REQUIREMENT = Which lines have the string "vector"? Copy all of them from the entries below.

DATA LISTING =
++++++++++
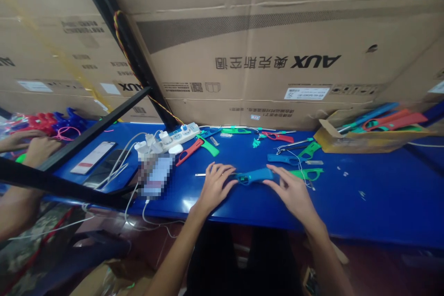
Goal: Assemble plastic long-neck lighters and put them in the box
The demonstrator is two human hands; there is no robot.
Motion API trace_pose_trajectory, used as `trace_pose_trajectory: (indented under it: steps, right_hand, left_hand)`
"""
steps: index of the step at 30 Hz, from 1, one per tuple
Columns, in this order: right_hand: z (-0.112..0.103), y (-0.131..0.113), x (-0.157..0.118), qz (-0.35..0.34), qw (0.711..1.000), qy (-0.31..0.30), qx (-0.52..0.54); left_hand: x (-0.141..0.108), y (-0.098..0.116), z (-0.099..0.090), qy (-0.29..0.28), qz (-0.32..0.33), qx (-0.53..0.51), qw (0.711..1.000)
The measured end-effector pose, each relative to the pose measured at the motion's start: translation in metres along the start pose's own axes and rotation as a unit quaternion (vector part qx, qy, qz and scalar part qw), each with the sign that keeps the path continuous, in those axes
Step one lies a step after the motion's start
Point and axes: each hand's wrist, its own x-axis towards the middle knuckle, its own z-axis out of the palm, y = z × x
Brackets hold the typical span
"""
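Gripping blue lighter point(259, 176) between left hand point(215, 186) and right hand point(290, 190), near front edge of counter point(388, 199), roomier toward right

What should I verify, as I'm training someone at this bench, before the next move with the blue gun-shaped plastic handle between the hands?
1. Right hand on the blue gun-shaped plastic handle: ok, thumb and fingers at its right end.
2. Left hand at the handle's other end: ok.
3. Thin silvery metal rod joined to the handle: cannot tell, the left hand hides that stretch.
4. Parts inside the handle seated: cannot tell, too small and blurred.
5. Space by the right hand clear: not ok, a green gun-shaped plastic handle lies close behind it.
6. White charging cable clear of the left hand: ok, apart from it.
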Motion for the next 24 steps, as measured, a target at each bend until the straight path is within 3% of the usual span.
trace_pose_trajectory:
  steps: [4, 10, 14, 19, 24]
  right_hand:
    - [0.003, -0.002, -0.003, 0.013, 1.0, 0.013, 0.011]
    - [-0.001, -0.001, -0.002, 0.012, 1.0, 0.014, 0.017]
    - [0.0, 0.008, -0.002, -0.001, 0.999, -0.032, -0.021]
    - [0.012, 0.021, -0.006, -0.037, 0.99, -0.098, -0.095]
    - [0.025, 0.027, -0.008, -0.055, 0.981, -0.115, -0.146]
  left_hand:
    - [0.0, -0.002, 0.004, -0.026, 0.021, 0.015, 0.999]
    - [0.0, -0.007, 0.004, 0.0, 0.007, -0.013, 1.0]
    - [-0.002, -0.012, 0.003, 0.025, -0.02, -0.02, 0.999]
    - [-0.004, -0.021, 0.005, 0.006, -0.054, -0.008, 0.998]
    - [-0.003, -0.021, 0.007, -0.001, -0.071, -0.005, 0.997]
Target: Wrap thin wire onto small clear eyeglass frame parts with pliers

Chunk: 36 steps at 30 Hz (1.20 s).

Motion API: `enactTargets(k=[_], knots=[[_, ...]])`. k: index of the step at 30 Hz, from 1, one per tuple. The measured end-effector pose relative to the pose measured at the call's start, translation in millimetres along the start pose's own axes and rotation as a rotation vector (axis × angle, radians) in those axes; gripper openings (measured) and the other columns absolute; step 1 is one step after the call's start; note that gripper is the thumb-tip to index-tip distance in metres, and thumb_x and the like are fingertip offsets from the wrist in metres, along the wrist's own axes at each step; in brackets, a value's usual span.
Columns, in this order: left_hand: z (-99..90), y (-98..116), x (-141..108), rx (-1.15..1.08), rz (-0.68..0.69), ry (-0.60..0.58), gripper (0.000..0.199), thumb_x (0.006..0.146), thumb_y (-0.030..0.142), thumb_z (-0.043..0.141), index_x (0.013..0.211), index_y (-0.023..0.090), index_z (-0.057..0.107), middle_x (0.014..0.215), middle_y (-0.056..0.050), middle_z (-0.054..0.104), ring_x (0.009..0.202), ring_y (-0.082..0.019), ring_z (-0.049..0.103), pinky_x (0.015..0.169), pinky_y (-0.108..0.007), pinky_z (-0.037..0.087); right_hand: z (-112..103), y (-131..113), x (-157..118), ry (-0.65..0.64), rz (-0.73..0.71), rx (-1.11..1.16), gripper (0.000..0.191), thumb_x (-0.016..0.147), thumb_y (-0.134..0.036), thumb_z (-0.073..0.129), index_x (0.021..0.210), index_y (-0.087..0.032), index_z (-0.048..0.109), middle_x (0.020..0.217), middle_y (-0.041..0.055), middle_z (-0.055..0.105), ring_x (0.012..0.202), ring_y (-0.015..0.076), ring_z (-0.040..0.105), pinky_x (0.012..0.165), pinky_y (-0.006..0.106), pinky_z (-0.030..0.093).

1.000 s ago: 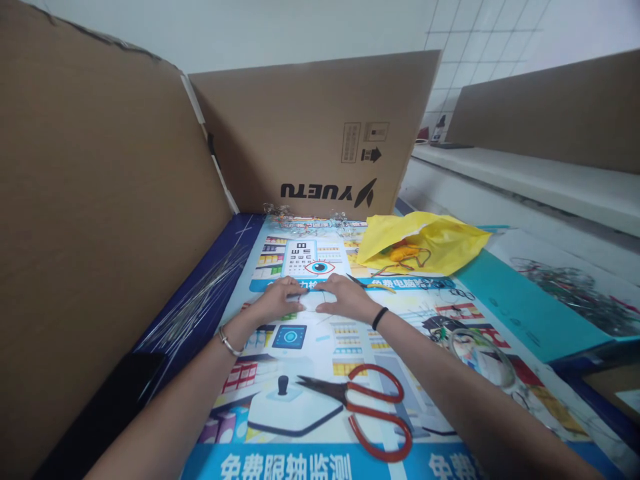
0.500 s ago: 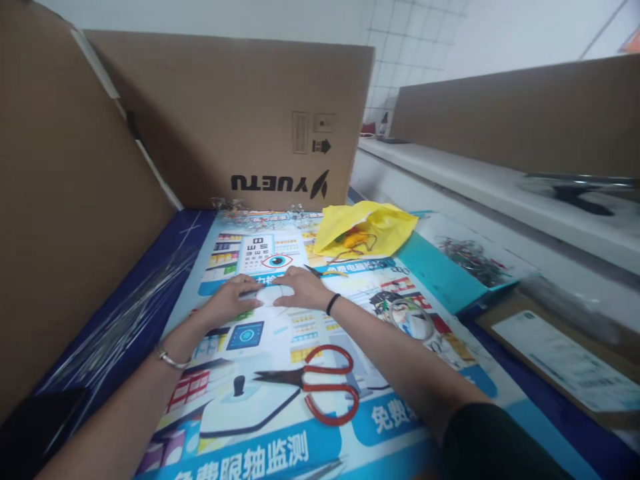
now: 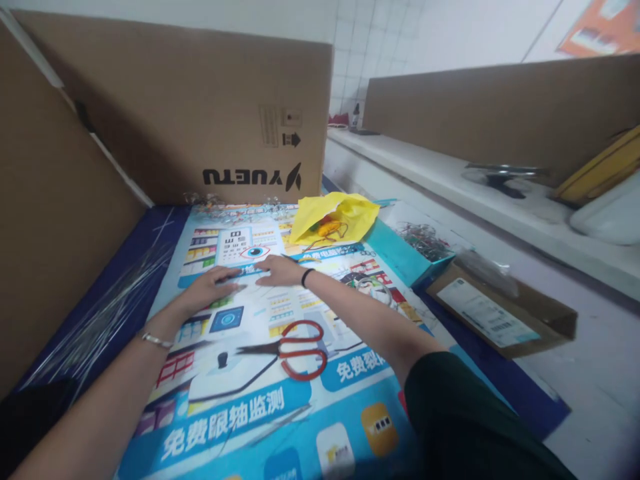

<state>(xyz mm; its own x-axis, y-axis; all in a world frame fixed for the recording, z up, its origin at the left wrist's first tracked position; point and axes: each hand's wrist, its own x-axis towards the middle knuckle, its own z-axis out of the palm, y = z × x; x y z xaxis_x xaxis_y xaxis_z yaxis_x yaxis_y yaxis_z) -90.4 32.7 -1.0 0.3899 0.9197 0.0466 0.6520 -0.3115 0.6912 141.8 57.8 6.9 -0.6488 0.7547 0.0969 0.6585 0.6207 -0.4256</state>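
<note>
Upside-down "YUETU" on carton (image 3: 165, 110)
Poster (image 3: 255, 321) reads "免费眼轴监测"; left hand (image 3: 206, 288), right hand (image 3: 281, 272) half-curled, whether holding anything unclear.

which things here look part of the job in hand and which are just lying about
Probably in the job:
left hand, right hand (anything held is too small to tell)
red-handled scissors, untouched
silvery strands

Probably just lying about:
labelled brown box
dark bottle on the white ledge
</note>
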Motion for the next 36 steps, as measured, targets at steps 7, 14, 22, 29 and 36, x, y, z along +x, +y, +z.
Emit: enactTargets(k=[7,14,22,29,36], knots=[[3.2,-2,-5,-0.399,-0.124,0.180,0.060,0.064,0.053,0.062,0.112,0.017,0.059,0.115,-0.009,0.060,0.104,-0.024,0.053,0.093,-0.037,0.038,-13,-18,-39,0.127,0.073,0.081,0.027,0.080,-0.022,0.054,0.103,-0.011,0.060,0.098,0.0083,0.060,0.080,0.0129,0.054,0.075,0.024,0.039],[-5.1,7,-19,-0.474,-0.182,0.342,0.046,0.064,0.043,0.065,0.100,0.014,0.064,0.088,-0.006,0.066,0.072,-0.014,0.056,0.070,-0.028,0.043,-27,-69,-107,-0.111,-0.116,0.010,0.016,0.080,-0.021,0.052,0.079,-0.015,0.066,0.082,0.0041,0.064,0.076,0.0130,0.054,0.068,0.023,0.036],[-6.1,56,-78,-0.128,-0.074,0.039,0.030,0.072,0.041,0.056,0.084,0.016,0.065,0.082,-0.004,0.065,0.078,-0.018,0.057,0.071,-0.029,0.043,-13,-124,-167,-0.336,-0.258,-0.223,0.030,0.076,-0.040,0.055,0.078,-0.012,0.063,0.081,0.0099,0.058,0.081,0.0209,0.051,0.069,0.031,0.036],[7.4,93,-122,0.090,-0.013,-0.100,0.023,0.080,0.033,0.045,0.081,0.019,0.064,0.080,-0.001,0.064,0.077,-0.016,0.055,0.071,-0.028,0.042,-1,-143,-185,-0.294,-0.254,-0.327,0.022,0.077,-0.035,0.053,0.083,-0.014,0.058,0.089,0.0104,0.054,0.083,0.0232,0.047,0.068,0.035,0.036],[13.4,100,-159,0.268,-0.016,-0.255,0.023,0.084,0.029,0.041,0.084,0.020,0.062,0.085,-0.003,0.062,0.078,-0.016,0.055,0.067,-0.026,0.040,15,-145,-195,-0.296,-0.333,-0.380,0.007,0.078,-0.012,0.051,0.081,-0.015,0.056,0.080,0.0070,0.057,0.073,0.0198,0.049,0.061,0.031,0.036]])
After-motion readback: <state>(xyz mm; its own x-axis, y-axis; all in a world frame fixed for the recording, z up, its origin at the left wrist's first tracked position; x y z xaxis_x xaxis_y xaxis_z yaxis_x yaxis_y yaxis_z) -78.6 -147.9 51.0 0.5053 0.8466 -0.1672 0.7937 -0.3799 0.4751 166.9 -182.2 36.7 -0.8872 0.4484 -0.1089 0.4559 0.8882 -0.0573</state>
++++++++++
TASK OUTPUT =
The measured end-effector pose, each relative to the pose measured at the motion's start: translation in metres along the start pose's own axes and rotation as a unit quaternion (vector part qx, qy, qz and scalar part qw), each with the sign that keeps the path continuous, in those axes
Motion API: `enactTargets(k=[_], knots=[[_, ...]])`. k: index of the step at 30 Hz, from 1, one per tuple. The measured end-effector pose relative to the pose measured at the call's start, translation in millimetres along the start pose's own axes and rotation as a rotation vector (axis × angle, radians) in those axes; gripper openings (measured) and the other columns absolute; step 1 is one step after the call's start; note that gripper is the thumb-tip to index-tip distance in metres, and thumb_x and the like are fingertip offsets from the wrist in metres, along the wrist's own axes at each step; in brackets, a value's usual span.

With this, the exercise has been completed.